TIP 619: New TCL_COMBINE flag for Tcl_UniCharToUtf()

Login
Author:         Jan Nijtmans <[email protected]>
State:          Final
Type:           Project
Vote:           Done
Post-History:   
Keywords:       Tcl Tcl_UniCharToUtf()
Tcl-Version:    9.0
Tcl-Branch:     tip-619
Vote-Summary:   Accepted 4/0/1
Votes-For:      AK, JN, KW, SL
Votes-Against:  none
Votes-Present:  FV

Abstract

This TIP proposes a new flag TCL_COMBINE to be used for the function Tcl_UniCharToUtf(). With this flag, the function Tcl_UniCharToUtf() will try to combine surrogates (code range UD800 - UDFFF), otherwise surrogates are handled as if they were valid codepoints.

This TIP is designed as a solution for this ticket: "Tcl interprets two adjacent surrogate code points as a character encoded using UTF-16". Currently, the internal use of UTF-16 is visible in some strange behavior at script level: Whenever a high surrogate character is glued together with a low surrogate character (which - individually - would be illegal), they form a valid Unicode character.
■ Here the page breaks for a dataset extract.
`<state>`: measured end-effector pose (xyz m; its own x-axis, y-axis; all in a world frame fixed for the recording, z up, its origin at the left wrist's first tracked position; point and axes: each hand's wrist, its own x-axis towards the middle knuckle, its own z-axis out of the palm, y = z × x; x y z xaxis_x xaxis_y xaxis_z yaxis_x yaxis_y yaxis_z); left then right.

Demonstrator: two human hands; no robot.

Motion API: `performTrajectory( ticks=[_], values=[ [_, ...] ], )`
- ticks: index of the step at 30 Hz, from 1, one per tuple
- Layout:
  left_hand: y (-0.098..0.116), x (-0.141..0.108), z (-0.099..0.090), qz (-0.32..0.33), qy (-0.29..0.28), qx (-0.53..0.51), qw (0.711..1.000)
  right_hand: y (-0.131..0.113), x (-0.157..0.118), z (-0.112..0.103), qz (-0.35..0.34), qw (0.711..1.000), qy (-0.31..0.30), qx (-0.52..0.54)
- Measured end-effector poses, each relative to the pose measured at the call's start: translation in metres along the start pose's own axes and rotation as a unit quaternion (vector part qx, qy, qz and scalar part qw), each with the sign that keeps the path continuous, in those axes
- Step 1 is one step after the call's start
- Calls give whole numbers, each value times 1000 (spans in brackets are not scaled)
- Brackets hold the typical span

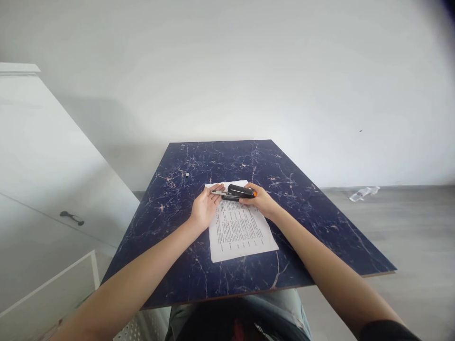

This TIP is written to get rid of that strange behavior in Tcl 9.0. All places in the code where this special behavior is handled, it won't be handled this special way any more: surrogate characters are illegal, but they can be handled - internally - by Tcl 9.0. They won't be combined and - magically - become valid any more.

Rationale

In Tcl 9.0 currently:

    $ tclsh9.0
    % string length \uD83D\uDE02
    1
But
    $ tclsh9.0
    % string length \uD83D\uD83D
    2
Whenever surrogate pairs are encountered in a Tcl script, the surrogates are automatically combined into a single Unicode character. This cannot not be changed in Tcl 8.7 for three reasons:

Those 3 restrictions are gone in Tcl 9.0.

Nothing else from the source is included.